# [THE PROBLEM]
Could you retype all of the entries below word for word?

Recorded data
■ ■ ■ ■ ■ ■ ■

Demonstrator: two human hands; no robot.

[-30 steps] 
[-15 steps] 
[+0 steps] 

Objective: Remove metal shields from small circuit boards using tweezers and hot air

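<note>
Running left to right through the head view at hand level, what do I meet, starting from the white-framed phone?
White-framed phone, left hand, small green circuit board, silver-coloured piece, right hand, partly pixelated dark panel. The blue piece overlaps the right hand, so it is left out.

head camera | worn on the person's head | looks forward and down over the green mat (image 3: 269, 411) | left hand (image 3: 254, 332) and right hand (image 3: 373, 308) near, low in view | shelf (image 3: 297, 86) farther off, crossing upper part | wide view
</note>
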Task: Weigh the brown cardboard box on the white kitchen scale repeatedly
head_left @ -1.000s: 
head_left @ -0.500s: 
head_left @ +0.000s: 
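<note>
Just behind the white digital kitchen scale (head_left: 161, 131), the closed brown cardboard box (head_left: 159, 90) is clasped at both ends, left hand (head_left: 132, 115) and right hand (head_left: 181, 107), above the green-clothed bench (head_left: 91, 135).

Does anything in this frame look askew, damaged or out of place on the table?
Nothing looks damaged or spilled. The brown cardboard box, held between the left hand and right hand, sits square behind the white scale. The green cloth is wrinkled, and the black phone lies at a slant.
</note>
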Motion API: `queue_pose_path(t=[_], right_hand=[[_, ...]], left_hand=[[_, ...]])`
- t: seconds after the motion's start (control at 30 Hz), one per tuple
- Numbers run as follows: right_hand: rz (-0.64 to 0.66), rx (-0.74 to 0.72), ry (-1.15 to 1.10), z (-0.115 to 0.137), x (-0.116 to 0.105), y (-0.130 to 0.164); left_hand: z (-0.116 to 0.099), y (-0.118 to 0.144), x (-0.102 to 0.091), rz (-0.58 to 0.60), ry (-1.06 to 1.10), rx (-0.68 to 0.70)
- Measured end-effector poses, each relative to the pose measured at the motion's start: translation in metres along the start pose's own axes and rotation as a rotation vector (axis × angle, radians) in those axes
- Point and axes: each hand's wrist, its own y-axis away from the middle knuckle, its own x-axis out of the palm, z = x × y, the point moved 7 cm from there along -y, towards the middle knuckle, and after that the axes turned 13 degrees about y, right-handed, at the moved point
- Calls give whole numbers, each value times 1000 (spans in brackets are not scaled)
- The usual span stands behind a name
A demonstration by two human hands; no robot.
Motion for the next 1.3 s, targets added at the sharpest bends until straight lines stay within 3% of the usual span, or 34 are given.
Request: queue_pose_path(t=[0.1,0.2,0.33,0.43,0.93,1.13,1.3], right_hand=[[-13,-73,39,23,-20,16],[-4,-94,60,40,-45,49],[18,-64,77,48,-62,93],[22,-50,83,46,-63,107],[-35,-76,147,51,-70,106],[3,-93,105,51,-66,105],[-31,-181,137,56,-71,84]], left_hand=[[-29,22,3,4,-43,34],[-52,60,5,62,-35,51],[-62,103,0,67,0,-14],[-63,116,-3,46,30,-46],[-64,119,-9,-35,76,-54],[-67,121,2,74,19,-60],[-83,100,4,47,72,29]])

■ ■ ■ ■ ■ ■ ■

# [FINAL ANSWER]
Demonstrator: two human hands; no robot.

[-30 steps] 
[-15 steps] 
[+0 steps] 

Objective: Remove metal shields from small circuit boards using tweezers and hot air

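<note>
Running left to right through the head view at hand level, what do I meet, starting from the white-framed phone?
White-framed phone, left hand, small green circuit board, silver-coloured piece, right hand, partly pixelated dark panel. The blue piece overlaps the right hand, so it is left out.

head camera | worn on the person's head | looks forward and down over the green mat (image 3: 269, 411) | left hand (image 3: 254, 332) and right hand (image 3: 373, 308) near, low in view | shelf (image 3: 297, 86) farther off, crossing upper part | wide view
</note>
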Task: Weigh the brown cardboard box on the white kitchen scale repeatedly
head_left @ -1.000s: 
head_left @ -0.500s: 
head_left @ +0.000s: 
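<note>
Just behind the white digital kitchen scale (head_left: 161, 131), the closed brown cardboard box (head_left: 159, 90) is clasped at both ends, left hand (head_left: 132, 115) and right hand (head_left: 181, 107), above the green-clothed bench (head_left: 91, 135).

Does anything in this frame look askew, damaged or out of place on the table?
Nothing looks damaged or spilled. The brown cardboard box, held between the left hand and right hand, sits square behind the white scale. The green cloth is wrinkled, and the black phone lies at a slant.
</note>
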Motion API: `queue_pose_path(t=[_], right_hand=[[_, ...]], left_hand=[[_, ...]])`
- t: seconds after the motion's start (control at 30 Hz), one per tuple
- Numbers run as follows: right_hand: rz (-0.64 to 0.66), rx (-0.74 to 0.72), ry (-1.15 to 1.10), z (-0.115 to 0.137), x (-0.116 to 0.105), y (-0.130 to 0.164); left_hand: z (-0.116 to 0.099), y (-0.118 to 0.144), x (-0.102 to 0.091), rz (-0.58 to 0.60), ry (-1.06 to 1.10), rx (-0.68 to 0.70)
- Measured end-effector poses, each relative to the pose measured at the motion's start: translation in metres along the start pose's own axes and rotation as a rotation vector (axis × angle, radians) in those axes
- Point and axes: each hand's wrist, its own y-axis away from the middle knuckle, its own x-axis out of the palm, z = x × y, the point moved 7 cm from there along -y, towards the middle knuckle, and after that the axes turned 13 degrees about y, right-handed, at the moved point
- Calls give whole numbers, each value times 1000 (spans in brackets are not scaled)
- The usual span stands behind a name
A demonstration by two human hands; no robot.
Motion for the next 1.3 s, targets added at the sharpest bends until straight lines stay within 3% of the usual span, or 34 are given.
Request: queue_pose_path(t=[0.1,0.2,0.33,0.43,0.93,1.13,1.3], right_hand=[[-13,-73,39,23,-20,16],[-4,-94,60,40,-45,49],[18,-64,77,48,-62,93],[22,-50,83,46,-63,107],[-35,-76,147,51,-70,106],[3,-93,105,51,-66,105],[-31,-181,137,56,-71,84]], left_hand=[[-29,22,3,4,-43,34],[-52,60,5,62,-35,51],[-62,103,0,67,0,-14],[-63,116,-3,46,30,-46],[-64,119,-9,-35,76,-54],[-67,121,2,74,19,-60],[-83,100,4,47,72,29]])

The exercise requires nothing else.